TASK BRIEF =>
Would you return exactly the lines running from the one with "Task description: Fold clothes" to the bottom of the listing below, and no others?

(Beginning of DATA EXCERPT)

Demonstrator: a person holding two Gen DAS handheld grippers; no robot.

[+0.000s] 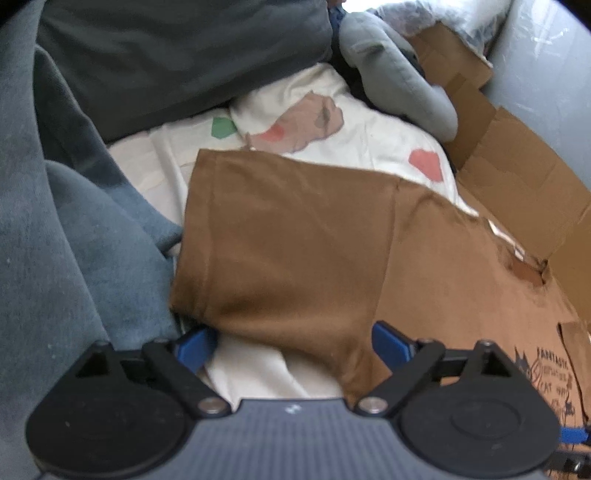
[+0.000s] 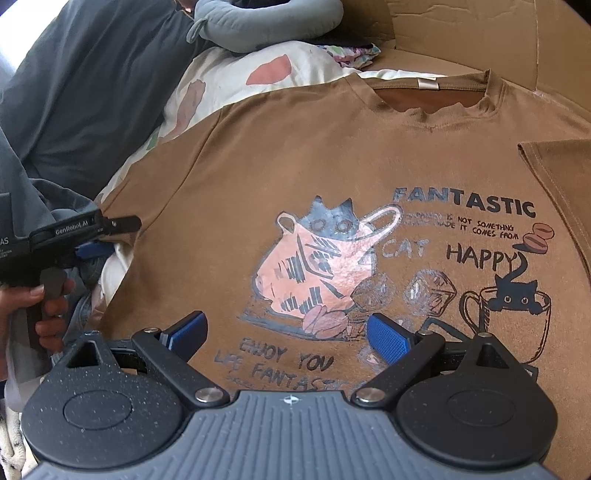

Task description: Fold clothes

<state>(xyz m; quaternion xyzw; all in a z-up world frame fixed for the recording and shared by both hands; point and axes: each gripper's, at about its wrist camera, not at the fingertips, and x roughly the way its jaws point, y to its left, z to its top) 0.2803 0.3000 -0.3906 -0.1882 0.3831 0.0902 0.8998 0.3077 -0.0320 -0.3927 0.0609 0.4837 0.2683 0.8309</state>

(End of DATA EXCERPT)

RESPONSE TO THE EXERCISE =>
Task description: Fold clothes

<state>(xyz m; quaternion xyzw; all in a z-up world frame fixed for the recording and shared by both hands; point and axes: each gripper's, at about its wrist camera, not at the fingertips, and x roughly the way its jaws point, y to its left, z to its top) 0.2803 0.3000 -0.3906 -0.1882 0.3831 0.0902 0.8998 0.3077 -0.0320 -0.3927 0.0609 0.4837 0.2683 0.8309</state>

There is nothing further to this exercise.